There needs to be definitive and clear guidance on the rules governing profit allocation. As soon as a non-resident in India triggers SEP according to the prescribed parameters, only profits / income attributable to the prescribed activities are taxable in India. The tax offices are given a margin of discretion when calculating the attribution of profits. While a public consultation document on profit allocation for SEP has been issued by the Central Board of Direct Taxes, no rules have yet been announced. In this regard, clear and transparent guidelines / rules are urgently needed.

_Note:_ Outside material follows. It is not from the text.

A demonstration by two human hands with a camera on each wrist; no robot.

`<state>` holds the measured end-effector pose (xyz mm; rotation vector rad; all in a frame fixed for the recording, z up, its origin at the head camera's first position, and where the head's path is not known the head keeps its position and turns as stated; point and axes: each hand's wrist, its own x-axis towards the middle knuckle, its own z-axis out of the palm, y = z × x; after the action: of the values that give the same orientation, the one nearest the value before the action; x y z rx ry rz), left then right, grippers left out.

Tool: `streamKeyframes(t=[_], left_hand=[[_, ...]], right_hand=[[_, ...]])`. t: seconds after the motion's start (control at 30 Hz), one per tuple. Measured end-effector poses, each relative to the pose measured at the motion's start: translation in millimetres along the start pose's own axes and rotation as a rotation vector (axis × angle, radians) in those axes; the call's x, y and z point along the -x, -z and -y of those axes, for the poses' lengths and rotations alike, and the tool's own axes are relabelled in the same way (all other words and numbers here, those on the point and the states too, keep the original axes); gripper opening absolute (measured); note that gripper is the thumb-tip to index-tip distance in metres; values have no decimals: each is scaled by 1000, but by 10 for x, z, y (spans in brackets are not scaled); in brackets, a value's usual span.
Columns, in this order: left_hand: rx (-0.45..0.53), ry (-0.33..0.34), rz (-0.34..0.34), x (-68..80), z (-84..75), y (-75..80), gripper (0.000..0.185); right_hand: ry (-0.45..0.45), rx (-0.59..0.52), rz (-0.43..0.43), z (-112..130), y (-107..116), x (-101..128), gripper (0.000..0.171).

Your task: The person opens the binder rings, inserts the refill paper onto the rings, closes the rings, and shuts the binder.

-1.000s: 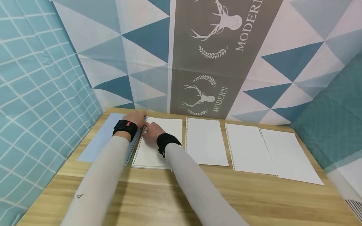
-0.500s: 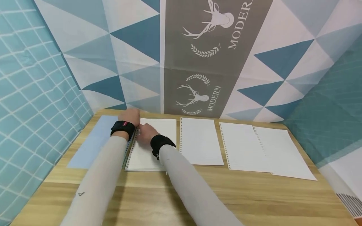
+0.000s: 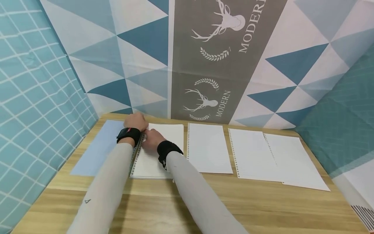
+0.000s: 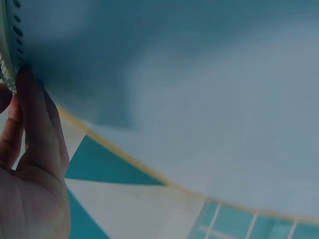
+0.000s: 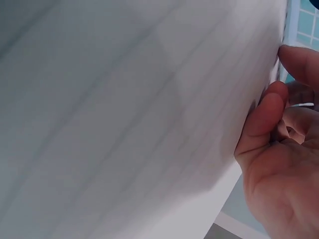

Overlap with domestic tax law

The SEP provisions in the current version have the possibility of overlapping with other provisions of domestic tax law. For example, the SEP rules aim to tax transactions of services, downloading computer software, etc., which are already covered by specific provisions of domestic tax law. The provisions of the domestic tax law prescribe gross basic taxation for such payments as opposed to net basic taxation according to SEP.

In addition, in the case of taxation of the payments (e.g. service payments that provide technical knowledge to the recipient in India), under a double taxation treaty (e.g. the tax treaty between India and the US, which prescribes a tax rate of 15%) ) a question should be asked: whether the provisions of the SEP (net basic taxation of 40% for non-residents, if advantageous) or the specific provisions of domestic tax law, which prescribe a tax of 10% plus applicable surcharges and levies, apply. The law therefore currently leaves many critical questions unanswered that require clarification from the government.


Given the restrictive definition or traditional concept of permanent establishment in tax treaties, the inclusion of SEP in national tax law will have no practical effect unless appropriate changes are made in the tax treaties. Determining your eligibility for tax treaty benefits is critical.

For non-contracting states and non-residents who are not entitled to treaty benefits, their position on taxation and compliance with the EL Act must be reviewed immediately. India needs to renegotiate the inclusion of SEP in its tax treaties in order to tax the tech giants according to these provisions.

The importance of the SEP provisions is related to the ongoing negotiations within the OECD G-20 Inclusive Framework to achieve a global consensus-based solution for taxing the digital economy, which is expected to be completed in mid-2021. The timing of the introduction of the SEP threshold appears to be a preparatory step by the Indian government.

A global consensus will ultimately be the viable and sustainable answer to taxing the digital economy, and this is India's move to be fully armed at the negotiating table.

This column does not necessarily represent the opinion of the Bureau of National Affairs, Inc. or its owners.

Anshu Khanna is a partner at Nangia Andersen LLP, a member firm of Andersen Global.